> _WORK REQUEST_:
Repeat nothing but the lines below running from the one containing "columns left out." to the one containing "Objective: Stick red". Keep both end lines.

> _EXERCISE DATA_:
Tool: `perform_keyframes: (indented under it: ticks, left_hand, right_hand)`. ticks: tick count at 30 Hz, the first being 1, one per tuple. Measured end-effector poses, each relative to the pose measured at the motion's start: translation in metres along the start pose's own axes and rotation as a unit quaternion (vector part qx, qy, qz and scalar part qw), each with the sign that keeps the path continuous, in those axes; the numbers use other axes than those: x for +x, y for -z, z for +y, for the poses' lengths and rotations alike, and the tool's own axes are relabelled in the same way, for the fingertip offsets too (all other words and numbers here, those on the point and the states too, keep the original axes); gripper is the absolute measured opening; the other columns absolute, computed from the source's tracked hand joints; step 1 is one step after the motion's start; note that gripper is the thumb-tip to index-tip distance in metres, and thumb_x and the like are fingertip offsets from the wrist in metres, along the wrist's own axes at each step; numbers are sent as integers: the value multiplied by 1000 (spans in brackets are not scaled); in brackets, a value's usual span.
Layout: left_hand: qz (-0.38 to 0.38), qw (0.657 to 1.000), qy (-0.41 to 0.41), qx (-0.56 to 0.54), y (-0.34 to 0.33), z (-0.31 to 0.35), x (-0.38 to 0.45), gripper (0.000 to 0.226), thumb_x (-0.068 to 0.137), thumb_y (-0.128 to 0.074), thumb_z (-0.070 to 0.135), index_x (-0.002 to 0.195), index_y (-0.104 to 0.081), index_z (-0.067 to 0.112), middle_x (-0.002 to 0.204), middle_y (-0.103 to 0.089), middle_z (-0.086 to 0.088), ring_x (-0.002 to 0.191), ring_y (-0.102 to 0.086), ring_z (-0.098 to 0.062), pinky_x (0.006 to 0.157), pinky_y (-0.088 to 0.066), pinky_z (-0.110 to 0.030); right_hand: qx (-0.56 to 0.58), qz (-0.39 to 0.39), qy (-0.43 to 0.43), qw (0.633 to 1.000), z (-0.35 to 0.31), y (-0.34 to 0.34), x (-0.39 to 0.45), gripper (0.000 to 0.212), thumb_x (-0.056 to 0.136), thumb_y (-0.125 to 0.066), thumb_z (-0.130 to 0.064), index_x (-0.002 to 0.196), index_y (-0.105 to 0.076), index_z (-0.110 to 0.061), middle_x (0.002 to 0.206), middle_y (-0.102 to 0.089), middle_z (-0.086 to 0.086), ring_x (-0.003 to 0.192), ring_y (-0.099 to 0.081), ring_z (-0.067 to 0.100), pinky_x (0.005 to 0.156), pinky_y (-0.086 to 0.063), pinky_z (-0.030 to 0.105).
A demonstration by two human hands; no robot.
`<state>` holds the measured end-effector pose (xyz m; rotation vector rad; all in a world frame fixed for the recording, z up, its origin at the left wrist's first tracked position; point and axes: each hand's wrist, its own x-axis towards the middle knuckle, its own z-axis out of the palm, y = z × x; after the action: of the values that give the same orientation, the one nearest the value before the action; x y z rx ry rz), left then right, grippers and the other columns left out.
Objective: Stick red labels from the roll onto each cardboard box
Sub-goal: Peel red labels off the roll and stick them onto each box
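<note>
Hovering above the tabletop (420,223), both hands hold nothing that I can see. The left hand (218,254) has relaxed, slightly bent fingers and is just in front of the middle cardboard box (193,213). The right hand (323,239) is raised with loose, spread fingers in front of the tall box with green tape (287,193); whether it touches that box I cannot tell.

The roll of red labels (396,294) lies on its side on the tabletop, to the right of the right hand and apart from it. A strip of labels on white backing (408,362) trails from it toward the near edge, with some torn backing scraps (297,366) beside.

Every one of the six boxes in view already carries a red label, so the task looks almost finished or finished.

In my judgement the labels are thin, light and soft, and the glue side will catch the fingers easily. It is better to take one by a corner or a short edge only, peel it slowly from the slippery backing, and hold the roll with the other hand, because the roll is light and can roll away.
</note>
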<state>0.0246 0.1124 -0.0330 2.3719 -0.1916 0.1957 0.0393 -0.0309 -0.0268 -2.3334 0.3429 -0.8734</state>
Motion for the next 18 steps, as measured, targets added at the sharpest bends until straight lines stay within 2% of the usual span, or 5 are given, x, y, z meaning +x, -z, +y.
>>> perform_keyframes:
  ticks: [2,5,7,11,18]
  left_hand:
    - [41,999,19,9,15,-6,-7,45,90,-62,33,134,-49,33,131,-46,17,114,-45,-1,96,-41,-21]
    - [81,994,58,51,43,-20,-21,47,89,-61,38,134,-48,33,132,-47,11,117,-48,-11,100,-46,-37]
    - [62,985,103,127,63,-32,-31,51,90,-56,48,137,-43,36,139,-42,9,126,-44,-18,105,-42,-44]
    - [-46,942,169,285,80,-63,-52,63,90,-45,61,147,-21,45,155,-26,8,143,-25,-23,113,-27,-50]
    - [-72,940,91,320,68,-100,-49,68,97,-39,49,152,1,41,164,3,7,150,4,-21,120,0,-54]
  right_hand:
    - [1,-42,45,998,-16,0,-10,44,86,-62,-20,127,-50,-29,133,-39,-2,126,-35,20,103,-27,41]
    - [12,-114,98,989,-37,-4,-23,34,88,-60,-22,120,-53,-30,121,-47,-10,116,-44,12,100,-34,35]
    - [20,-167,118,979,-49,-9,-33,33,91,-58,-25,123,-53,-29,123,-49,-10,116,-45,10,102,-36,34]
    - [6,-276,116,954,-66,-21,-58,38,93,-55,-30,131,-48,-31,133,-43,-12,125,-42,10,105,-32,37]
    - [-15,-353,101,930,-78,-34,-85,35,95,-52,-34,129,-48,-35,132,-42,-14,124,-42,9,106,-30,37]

> _SOLUTION FOR THIS PROBLEM_:
`<state>` holds the measured end-effector pose (xyz m; rotation vector rad; all in a world frame fixed for the recording, z up, its origin at the left wrist's first tracked position; point and axes: each hand's wrist, its own x-axis towards the middle knuckle, its own z-axis out of the palm, y = z × x; after the action: of the values that give the same orientation, the one nearest the value before the action; x y z rx ry rz), left then right, grippers and the other columns left out.
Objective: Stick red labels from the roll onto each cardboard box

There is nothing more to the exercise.